• [EXERCISE OBJECTIVE]
One number is the expected answer: the count of lines in the material below containing the word "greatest".

• [LISTED RECORDS]

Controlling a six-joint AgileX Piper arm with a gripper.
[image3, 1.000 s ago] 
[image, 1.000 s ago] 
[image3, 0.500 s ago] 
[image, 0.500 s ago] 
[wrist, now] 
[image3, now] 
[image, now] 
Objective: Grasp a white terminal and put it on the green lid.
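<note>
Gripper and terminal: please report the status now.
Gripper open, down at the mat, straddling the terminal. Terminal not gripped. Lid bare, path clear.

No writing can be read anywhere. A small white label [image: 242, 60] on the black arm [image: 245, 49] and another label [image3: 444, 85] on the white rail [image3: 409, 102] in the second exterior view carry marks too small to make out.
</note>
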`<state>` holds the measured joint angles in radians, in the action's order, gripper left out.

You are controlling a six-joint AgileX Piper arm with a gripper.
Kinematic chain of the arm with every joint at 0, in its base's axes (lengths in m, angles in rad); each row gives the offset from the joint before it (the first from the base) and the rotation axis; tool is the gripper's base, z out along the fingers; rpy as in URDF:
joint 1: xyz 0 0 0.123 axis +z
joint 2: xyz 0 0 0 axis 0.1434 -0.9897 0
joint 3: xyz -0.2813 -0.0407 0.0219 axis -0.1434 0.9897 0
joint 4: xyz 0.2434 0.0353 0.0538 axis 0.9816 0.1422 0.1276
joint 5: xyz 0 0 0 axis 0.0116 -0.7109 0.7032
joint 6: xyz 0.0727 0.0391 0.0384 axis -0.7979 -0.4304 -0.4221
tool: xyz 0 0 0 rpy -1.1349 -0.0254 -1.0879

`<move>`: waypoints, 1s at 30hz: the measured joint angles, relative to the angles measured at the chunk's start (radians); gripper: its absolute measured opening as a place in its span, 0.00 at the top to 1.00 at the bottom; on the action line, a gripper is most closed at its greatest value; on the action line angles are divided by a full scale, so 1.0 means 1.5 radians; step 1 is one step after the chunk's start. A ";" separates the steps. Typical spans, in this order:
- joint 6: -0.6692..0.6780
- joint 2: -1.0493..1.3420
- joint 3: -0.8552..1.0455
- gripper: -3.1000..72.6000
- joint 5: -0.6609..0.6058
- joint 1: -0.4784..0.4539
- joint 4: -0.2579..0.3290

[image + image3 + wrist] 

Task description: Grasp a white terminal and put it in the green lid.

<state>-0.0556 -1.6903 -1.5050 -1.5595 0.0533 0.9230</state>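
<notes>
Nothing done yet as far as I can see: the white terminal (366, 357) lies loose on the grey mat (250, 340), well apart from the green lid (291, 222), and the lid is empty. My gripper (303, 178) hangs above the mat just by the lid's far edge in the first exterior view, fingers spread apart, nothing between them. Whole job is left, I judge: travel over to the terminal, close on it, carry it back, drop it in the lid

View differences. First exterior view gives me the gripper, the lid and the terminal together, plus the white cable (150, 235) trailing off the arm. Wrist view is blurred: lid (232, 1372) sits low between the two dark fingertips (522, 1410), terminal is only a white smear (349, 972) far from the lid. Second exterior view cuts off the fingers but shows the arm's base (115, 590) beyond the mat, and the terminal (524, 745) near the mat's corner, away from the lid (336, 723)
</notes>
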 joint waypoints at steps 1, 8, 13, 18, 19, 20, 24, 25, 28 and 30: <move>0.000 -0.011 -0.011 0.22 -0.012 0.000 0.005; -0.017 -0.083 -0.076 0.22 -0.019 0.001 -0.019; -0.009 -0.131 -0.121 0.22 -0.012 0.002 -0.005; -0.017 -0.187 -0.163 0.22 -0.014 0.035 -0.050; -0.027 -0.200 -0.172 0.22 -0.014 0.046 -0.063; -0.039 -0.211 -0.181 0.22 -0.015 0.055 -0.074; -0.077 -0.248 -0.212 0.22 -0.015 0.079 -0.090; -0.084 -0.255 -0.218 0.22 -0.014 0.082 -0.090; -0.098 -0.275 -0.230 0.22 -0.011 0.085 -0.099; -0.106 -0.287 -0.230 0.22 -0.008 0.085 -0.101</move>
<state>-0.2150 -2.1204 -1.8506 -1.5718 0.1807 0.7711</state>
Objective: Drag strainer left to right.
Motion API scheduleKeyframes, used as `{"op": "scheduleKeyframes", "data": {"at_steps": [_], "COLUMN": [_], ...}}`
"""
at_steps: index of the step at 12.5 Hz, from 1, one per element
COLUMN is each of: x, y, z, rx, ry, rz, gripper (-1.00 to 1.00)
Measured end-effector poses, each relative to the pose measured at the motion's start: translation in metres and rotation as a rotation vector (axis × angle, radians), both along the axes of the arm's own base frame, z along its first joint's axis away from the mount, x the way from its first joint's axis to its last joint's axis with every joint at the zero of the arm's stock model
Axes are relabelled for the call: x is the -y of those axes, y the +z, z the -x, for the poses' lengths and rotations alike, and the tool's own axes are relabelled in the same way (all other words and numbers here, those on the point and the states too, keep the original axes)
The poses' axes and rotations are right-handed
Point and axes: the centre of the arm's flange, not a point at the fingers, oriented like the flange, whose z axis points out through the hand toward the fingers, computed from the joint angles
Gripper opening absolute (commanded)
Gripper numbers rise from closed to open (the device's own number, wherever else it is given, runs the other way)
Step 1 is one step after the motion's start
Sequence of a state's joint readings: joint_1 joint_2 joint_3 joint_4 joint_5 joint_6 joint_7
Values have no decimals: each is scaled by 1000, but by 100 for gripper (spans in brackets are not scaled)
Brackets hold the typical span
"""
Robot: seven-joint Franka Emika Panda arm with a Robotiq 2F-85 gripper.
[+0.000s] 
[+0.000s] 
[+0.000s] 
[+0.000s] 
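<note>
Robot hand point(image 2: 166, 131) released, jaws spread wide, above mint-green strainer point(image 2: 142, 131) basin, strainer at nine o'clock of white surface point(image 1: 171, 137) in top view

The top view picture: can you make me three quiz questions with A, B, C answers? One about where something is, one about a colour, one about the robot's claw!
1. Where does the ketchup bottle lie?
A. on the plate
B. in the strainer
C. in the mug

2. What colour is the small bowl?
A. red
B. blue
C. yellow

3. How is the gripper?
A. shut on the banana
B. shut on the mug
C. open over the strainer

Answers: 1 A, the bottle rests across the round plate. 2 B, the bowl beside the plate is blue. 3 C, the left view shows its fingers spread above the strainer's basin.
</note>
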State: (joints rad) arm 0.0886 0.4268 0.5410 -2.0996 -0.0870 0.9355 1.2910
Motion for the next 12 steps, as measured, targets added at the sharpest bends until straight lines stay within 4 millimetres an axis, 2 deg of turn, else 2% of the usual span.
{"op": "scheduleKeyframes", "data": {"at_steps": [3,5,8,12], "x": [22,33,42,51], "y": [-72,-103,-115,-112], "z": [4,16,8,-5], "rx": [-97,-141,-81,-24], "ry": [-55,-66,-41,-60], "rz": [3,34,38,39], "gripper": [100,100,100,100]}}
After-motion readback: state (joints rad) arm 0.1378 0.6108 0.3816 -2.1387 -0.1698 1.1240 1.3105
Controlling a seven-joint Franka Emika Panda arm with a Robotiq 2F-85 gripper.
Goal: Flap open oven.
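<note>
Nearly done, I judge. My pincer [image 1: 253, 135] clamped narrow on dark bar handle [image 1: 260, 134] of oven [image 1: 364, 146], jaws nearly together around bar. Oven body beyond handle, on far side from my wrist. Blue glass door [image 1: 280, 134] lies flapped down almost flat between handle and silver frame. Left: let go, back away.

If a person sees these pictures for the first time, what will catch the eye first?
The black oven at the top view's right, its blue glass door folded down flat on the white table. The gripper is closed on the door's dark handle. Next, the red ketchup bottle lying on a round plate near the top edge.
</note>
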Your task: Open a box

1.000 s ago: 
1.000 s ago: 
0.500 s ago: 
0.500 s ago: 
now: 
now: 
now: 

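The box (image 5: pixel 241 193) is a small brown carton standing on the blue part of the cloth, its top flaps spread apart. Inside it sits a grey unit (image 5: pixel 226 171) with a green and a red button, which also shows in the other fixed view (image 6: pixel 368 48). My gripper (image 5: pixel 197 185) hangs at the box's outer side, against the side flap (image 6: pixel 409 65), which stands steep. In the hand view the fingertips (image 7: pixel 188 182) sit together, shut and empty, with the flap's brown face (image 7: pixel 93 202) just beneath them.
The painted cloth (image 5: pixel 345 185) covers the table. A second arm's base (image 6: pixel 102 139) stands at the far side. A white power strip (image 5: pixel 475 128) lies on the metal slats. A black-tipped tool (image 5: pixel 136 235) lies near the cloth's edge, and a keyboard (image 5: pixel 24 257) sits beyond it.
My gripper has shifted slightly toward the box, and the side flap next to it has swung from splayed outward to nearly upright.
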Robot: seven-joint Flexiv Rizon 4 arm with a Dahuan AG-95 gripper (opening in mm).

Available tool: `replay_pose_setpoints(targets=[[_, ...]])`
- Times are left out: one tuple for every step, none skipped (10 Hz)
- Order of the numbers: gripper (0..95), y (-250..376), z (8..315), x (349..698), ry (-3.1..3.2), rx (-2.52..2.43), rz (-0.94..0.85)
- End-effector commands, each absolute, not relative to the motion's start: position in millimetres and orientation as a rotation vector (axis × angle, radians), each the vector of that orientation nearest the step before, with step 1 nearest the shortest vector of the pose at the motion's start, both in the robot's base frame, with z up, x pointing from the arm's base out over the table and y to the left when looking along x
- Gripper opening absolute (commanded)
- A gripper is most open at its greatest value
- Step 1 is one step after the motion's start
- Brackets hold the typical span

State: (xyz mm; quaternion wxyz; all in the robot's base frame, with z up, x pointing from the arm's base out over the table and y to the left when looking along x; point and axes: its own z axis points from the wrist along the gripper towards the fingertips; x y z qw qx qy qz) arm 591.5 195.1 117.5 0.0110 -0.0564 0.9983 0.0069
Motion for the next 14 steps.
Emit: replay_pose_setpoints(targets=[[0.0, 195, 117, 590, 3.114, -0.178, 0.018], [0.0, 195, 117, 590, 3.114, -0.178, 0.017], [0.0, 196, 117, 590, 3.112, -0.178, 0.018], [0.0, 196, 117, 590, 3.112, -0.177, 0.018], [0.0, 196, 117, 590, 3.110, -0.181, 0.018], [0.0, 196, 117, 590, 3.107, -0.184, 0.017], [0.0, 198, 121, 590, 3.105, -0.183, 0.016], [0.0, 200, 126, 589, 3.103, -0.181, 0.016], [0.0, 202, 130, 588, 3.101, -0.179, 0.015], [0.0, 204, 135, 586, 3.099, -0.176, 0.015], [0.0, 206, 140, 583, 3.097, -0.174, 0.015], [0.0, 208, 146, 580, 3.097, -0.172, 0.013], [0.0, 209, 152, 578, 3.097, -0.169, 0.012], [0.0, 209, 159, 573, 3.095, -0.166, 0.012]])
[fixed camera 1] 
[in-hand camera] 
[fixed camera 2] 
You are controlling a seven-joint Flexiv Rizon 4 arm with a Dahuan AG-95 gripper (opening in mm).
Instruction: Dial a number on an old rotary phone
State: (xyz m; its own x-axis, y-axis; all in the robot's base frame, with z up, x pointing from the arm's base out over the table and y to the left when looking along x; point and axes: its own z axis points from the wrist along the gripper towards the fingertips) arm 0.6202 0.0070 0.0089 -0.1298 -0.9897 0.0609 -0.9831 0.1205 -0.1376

• [RESULT]
2